Repeat verbatim, and only, the lines of the data below, beginning at the line that contains "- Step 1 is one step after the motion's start" and stopping after the line that contains "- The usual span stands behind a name".

..............................

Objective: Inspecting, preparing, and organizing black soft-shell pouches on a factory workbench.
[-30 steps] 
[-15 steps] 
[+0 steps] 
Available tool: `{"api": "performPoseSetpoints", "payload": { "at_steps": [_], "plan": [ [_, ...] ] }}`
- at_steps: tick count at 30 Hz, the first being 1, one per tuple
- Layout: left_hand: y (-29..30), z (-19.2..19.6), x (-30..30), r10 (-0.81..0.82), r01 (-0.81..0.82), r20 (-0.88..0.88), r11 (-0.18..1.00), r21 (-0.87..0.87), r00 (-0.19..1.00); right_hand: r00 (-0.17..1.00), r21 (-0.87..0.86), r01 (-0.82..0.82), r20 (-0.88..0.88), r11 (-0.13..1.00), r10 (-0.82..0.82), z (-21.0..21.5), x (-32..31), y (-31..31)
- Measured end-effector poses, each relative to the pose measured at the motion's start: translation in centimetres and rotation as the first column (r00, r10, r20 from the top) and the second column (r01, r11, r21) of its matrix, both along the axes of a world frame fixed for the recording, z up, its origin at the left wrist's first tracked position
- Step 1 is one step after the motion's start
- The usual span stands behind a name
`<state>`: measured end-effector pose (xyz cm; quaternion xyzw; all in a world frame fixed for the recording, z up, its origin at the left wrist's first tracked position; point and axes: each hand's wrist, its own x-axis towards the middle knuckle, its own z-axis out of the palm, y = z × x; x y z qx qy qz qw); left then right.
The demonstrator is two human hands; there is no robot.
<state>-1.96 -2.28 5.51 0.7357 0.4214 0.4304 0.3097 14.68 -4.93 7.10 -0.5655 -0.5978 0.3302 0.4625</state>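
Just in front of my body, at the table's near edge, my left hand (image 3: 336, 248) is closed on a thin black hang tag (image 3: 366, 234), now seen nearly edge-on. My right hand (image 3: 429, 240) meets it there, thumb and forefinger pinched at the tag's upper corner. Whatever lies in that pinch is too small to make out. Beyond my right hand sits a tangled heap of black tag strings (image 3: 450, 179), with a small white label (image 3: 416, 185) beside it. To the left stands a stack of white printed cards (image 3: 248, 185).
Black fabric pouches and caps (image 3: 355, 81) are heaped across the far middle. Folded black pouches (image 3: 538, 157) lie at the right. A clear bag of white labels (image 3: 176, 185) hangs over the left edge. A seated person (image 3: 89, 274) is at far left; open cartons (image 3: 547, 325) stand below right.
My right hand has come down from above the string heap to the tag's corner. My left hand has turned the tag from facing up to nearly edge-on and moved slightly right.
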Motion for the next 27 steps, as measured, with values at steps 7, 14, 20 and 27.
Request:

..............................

- [Response]
- Step 1 is one step after the motion's start
- The usual span stands behind a name

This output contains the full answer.